Directions: Only the lines from the top of the data through the line containing "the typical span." should be duplicated, exactly as they appear.

━━━ Provided data ━━━

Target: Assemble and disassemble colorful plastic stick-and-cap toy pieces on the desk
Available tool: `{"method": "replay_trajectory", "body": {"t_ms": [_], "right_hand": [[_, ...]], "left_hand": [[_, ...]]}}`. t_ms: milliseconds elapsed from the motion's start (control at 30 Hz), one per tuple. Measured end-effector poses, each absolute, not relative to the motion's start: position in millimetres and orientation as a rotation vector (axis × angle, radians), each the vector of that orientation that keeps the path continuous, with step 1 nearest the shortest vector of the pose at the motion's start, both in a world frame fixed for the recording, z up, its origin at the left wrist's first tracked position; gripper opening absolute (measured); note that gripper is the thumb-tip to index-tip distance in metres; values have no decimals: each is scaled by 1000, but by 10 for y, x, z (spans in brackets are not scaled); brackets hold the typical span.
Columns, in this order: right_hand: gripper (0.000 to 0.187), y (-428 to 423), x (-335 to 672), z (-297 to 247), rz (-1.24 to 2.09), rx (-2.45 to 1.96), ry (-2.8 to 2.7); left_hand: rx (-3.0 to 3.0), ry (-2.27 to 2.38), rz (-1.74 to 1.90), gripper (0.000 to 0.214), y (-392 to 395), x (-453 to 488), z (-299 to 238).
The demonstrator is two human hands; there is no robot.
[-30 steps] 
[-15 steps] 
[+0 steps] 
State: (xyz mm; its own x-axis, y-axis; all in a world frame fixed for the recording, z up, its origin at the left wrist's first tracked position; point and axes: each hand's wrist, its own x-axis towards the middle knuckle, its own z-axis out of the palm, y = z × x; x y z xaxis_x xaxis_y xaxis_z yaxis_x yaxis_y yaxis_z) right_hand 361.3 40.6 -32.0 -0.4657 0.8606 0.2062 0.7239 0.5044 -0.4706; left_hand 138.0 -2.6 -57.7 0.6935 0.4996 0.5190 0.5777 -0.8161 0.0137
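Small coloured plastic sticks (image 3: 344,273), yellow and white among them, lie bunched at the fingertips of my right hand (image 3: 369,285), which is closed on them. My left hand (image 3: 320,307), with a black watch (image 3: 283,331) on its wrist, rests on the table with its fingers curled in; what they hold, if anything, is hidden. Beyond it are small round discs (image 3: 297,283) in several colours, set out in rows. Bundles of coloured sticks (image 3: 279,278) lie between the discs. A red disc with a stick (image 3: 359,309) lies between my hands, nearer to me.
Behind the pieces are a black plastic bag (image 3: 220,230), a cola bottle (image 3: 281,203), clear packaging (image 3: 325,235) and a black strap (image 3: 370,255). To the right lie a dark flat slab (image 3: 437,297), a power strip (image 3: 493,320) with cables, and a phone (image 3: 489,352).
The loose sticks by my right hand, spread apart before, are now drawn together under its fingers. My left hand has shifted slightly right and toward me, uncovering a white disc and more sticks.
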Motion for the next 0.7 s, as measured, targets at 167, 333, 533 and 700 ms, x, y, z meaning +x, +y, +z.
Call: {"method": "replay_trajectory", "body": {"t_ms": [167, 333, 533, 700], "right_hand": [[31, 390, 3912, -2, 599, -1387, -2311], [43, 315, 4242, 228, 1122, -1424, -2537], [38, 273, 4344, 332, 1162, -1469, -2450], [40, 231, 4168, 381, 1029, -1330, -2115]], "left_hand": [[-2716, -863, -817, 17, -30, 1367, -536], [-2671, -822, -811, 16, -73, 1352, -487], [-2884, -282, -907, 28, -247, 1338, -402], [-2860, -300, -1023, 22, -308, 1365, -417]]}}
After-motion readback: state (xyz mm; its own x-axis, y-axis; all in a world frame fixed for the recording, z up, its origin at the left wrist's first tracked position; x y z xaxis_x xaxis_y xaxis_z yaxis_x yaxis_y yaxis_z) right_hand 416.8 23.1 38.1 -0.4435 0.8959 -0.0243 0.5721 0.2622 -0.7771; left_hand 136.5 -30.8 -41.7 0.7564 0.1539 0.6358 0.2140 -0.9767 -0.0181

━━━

Response for this exercise:
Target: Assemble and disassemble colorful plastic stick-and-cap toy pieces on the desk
Available tool: `{"method": "replay_trajectory", "body": {"t_ms": [_], "right_hand": [[_, ...]], "left_hand": [[_, ...]]}}`. t_ms: milliseconds elapsed from the motion's start (control at 30 Hz), one per tuple. Measured end-effector poses, each absolute, not relative to the motion's start: position in millimetres and orientation as a rotation vector (axis × angle, radians), each the vector of that orientation that keeps the path continuous, with step 1 nearest the shortest vector of the pose at the motion's start, both in a world frame fixed for the recording, z up, its origin at the left wrist's first tracked position; gripper opening absolute (measured); note that gripper is the thumb-tip to index-tip distance in metres; values have no decimals: each is scaled by 1000, but by 10 for y, x, z (spans in brackets are not scaled); brackets hold the typical span.

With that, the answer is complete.